Alluvioni, inondazioni, erosione costiera dovuta all’innalzamento del livello del mare, ondate di calore… ce n’è abbastanza per una buona dose di eco ansia. La causa contro Eni vuole imputare l’azienda per le sue gravi responsabilità nei confronti di disastri ambientali simili. Non possiamo più permetterci di stare a guardare, lo ha ricordato nuovamente Antonio Tricarico:

Il nostro Paese è già oggi tra le zone più esposte di tutto il Mediterraneo ai cambiamenti climatici. Sarebbe criminale mettere la testa sotto il tappeto e non agire, non guardare a chi ci ha portato a questa situazione. Per cui ReCommon e Greenpeace hanno deciso di metterci la faccia, nelle aule di tribunale, per una giusta causa, urgente, che chiede giustizia e riconoscimento delle responsabilità di Eni come grande emettitore.”

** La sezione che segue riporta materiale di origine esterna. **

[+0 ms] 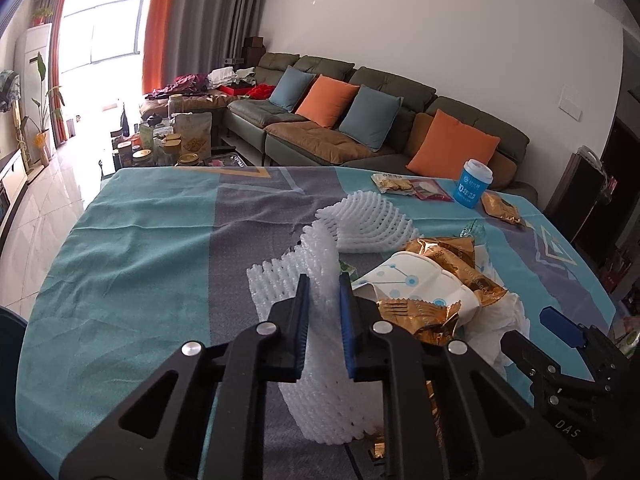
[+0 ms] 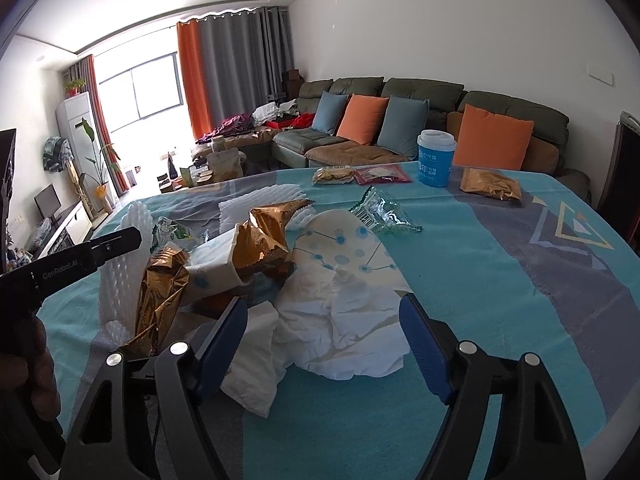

Le due associazioni ambientaliste non sono sole. Insieme a loro, dodici tra cittadini e cittadine hanno presentato l’iniziativa legale contro Eni. Sono attivisti vicini a Greenpeace e ReCommon ma soprattutto sono cittadini che hanno sperimentato sulla propria pelle i pericolosi effetti della crisi ecologica. Alcuni di loro sono appena ventenni. È il caso della torinese Rachele Caravaglios che soffre gli effetti della siccità in Piemonte. Rachele sa che se vuole garantirsi un futuro domani deve agire oggi rivendicando il suo diritto a vivere in uno Stato che sia responsabile nei confronti dell’ambiente. Sono spesso i giovani come lei a portare avanti le climate litigation. Se non agiamo in fretta, è sulle loro spalle che peserà l’enorme responsabilità di salvare un mondo ad un passo dal collasso ambientale.

La causa contro Eni potrebbe rappresentare un momento storico nella lotta per la salvaguardia del pianeta in Italia. Greenpeace e ReCommon chiedono giustizia per il pianeta ma anche per le persone. Chiedono che i diritti alla vita, all’acqua e alla salute vengano tutelati così come deve essere tutelato l’ambiente grazie ad una transizione verso fonti di energia rinnovabili. “La Giusta Causa” ci dice che è arrivato il momento di smetterla di usare l’ecologia come strategia di marketing. Le parole non ci salveranno dalla crisi ecologica, ma i fatti possono ancora farlo.